After the deluge, Queensland seeks HK investors for rebuilding boom
The floods in Queensland may seem like an afterthought now after last month's earthquake and tsunami in Japan, but the Australian state still faces a massive reconstruction task.
And, while the task is enormous, the state is back in business and presents opportunities for investors from Hong Kong and the mainland, according to an official marketing body from the Queensland capital.
Queensland needs to rebuild enough road to circle the globe twice, thousands of kilometres of rail line, almost 100 schools, an unknown number of bridges, several regional airports, power lines, drains and water treatment plants - the list goes on.
Despite the flood damage to the economy, some analysts predict the rebuilding effort will give a boost to the economy, as householders spend big to replace their destroyed property.
That's the mantra that Daniel Havas, Brisbane Marketing's director of investment attraction, was underscoring in Hong Kong last week when he came to brief investors on the opportunities in the state's infrastructure sector as part of the reconstruction programme.
'What happened in Japan is on a completely different scale to what happened in Queensland - we recognise that.
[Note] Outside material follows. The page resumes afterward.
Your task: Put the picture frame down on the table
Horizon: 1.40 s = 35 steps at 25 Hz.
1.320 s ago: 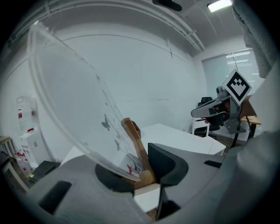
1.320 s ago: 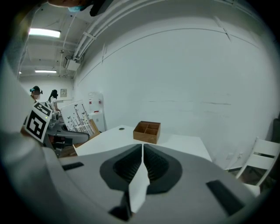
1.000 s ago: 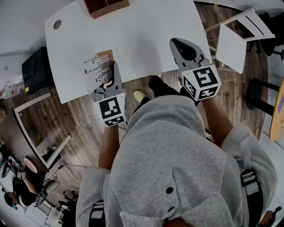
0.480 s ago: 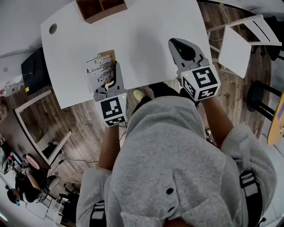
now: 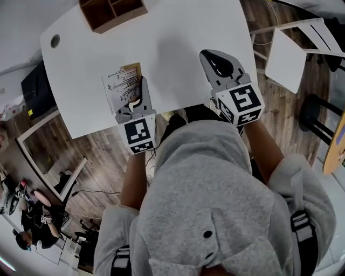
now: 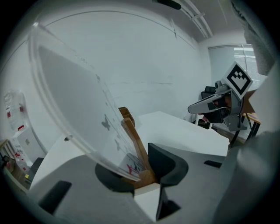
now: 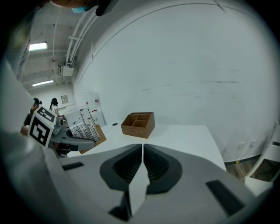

Essentially though, Brisbane and Queensland were in the global media in the months of January and February like we never been before,' Havas said.
'There's now a curiosity for those who aren't already in the market here to get involved. It's terrible what happened but it also means opportunities are coming through. Basically, we're open for business.'
The extra construction work and spending to replace lost consumer goods may add as much as one percentage point to the nation's economic growth rate, and the Reserve Bank of Australia forecast that the economy would grow 3.75 per cent this year.
The floods are the most expensive natural disaster in the nation's history and claimed at least 20 lives.
'The reconstruction needed is nothing like on the same scale as what will happen in Japan over the next couple of years. But our reconstruction efforts will be focused over the next two years and then they'll be complete,' Havas said. 'It's about looking at the longer-term infrastructure investments. It hasn't been more difficult to generating support, because of what has happened in Japan.
'What happened in Brisbane and Queensland has actually highlighted the long-term opportunities in our economy that companies are now looking at. Suddenly we're on the map and companies are realising there's opportunities for people to invest in the region.'
Preliminary estimates suggest that the government will need to spend A$5.6 billion (HK$45.7 billion) rebuilding flood-affected regions in Queensland, and A$800 million to repair the effects of Cyclone Yasi in Far North Queensland. This investment is expected to boost economic growth in the region by A$10 billion.
Havas also believed that Hong Kong was the perfect springboard to generate further interest and backing from the mainland.
'There's a very strong level of interest from Hong Kong and Chinese companies in Brisbane. The Australian market is a natural progression for them. For us, Hong Kong is the hub where we can stretch into China,' he said.